- [What is required]
Whenever a line contains the string "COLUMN", copy it out of the entries.

*** Block opens ***

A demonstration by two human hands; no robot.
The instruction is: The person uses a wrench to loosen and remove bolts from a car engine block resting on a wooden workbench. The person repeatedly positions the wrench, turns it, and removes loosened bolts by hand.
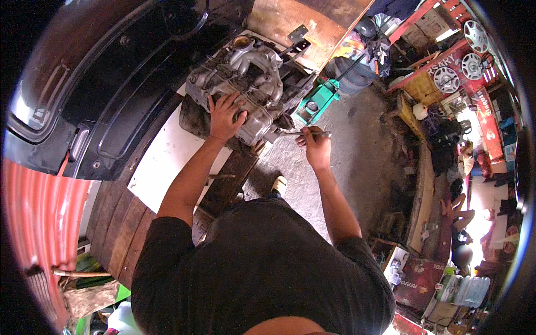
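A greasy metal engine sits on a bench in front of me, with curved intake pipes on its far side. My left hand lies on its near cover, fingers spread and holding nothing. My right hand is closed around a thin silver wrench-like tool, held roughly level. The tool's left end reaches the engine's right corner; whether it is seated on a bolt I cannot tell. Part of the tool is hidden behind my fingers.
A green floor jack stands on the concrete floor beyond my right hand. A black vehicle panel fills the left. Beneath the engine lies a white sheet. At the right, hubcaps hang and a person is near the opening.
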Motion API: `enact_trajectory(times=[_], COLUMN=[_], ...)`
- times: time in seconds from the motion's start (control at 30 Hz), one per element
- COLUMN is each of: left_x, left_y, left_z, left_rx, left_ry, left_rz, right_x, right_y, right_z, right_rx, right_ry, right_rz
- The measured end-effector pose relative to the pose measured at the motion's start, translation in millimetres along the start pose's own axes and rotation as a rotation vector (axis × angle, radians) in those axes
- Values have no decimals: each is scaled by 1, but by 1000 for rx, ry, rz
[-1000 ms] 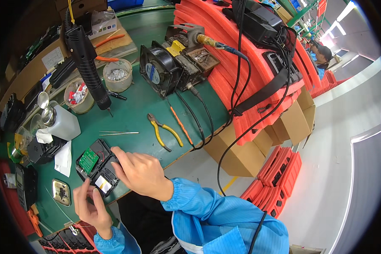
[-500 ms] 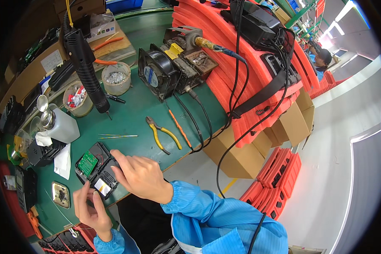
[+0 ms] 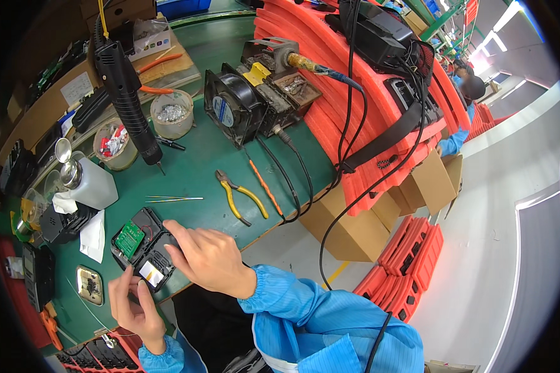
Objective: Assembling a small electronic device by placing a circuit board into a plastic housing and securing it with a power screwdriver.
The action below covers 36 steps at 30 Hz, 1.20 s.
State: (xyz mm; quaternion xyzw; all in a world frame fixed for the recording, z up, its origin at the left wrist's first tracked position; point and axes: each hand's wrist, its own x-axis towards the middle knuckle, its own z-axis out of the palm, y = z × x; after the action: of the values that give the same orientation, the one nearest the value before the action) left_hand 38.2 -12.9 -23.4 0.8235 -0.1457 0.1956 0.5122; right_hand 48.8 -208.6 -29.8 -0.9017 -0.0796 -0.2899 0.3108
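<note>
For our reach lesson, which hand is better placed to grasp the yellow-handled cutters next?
Probably the right hand: it lies nearer the yellow-handled diagonal cutters; the left hand is farther off.

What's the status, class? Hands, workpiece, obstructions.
Left hand at black casing, near edge. Right hand at its right side. Casing open, green board exposed. Tweezers beyond, not in the way.
</note>
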Motion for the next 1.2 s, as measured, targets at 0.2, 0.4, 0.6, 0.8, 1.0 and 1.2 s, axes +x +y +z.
enact_trajectory(times=[0.2, 0.4, 0.6, 0.8, 1.0, 1.2], left_x=[-1, 1, 0, 1, -13, 14], left_y=[1, 0, -2, -3, 37, 106], left_z=[0, 0, -2, -1, 24, 105], left_rx=[16, 2, 19, 44, 11, 75], left_ry=[-8, -4, 8, -17, 12, 31], left_rz=[20, 9, 16, 74, 74, 50], right_x=[-1, -1, 33, 64, 64, 71], right_y=[1, -1, -19, -48, -61, -72], right_z=[-7, -23, -72, -83, -69, -47], right_rx=[117, 512, 1478, 2009, 2320, 2459], right_ry=[4, -53, 24, 131, -36, -87], right_rz=[3, 167, 78, -266, -317, -297])
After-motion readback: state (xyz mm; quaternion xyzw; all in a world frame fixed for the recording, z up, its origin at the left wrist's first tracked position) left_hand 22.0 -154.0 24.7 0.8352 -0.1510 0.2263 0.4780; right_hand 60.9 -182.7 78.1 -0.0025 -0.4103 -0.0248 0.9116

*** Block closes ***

- [The answer]
Motion API: `enact_trajectory(times=[_], COLUMN=[_], ...)`
- COLUMN is each of: left_x, left_y, left_z, left_rx, left_ry, left_rz, right_x, right_y, right_z, right_rx, right_ry, right_rz

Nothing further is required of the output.